METHYLPOLYSILOXANE MIXTURES AS A HEAT-CARRIER FLUID

Abstract

A methylpolysiloxane mixture along with uses and methods for operating a solar thermal power station (or CSP plant) utilizing the same. The use for the methylpolysiloxane mixture includes providing a mixture (a) wherein the methylpolysiloxane mixture includes a linear methylpolysiloxanes MD.sub.xM, wherein x is an integer with 0≤x≤100, and wherein the mixtures have a molar M:D ratio of 1:15.5 to 1:30; or (b) wherein the methylpolysiloxane mixture includes a linear methylpolysiloxanes MD.sub.xM, wherein x is an integer with 0≤x≤80 and cyclic dimethylpolysiloxanes D.sub.y where y is an integer≥3, wherein the sum of the fractions of all cyclic dimethylpolysiloxanes D.sub.y is 10-95 wt %, and wherein the mixtures have a molar M:D ratio of 1:10.5 to 1:30. The methylpolysiloxane mixture is used as a heat transfer fluid in a CSP plant with operating temperatures in a range of 300 to 500° C.

Claims

1-13- (canceled)

14. A use for a methylpolysiloxane mixture, comprising: (a) wherein the methylpolysiloxane mixture comprises a linear methylpolysiloxanes MD.sub.xM, wherein x is an integer with 0≤x≤100, and wherein the mixtures have a molar M:D ratio of 1:15.5 to 1:30; or (b) wherein the methylpolysiloxane mixture comprises a linear methylpolysiloxanes MD.sub.xM, wherein x is an integer with 0≤x≤80 and cyclic dimethylpolysiloxanes D.sub.y where y is an integer≥3, wherein the sum of the fractions of all cyclic dimethylpolysiloxanes D.sub.y is 10-95 wt %, and wherein the mixtures have a molar M:D ratio of 1:10.5 to 1:30; and wherein the methylpolysiloxane mixture is used as a heat transfer fluid in solar thermal power stations (CSP) with operating temperatures in a range of 300 to 500° C.

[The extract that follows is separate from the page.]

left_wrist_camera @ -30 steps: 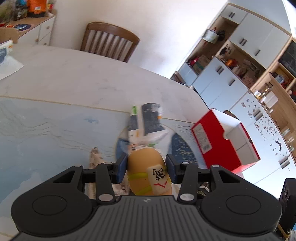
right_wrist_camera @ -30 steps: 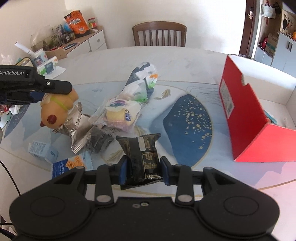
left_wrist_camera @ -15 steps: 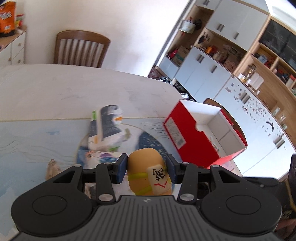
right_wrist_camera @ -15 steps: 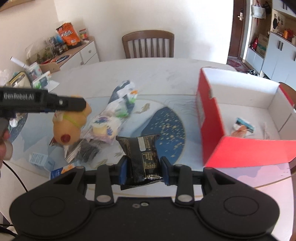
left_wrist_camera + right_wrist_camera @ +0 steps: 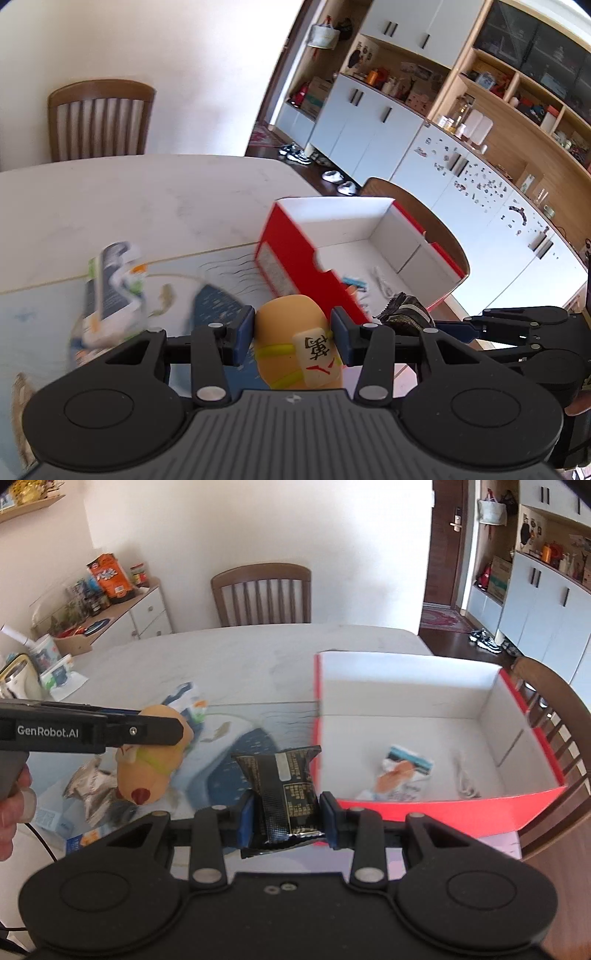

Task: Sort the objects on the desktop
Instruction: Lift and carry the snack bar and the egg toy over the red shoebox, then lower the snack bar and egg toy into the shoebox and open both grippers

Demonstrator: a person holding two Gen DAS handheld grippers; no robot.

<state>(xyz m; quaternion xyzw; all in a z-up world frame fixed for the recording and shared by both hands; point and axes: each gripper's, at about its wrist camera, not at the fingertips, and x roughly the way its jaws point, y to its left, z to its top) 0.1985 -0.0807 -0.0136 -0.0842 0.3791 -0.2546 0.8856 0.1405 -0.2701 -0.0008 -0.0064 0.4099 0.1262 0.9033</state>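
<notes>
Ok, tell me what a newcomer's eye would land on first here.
The red box at the table's right side stands out first, open on top, with a small packet on its white floor. Next, the left gripper clamps a tan toy, and the right gripper clamps a black packet just short of the box.
</notes>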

15. The use of claim 14, wherein with respect of the methylpolysiloxane mixtures: (a) wherein the mixtures have a molar M:D ratio of 1:15.5-1:25; or (b) wherein the mixtures comprise linear methylpolysiloxanes MD.sub.xM wherein x is an integer with 0≤x≤29, and cyclic dimethylpolysiloxanes D.sub.y where y is an integer with 3≤y≤0, wherein the sum of the fractions of all cyclic dimethylpolysiloxanes D.sub.y is in a range of 60-80 wt %, and wherein the mixtures have a molar M:D ratio of 1:11 to 1:20.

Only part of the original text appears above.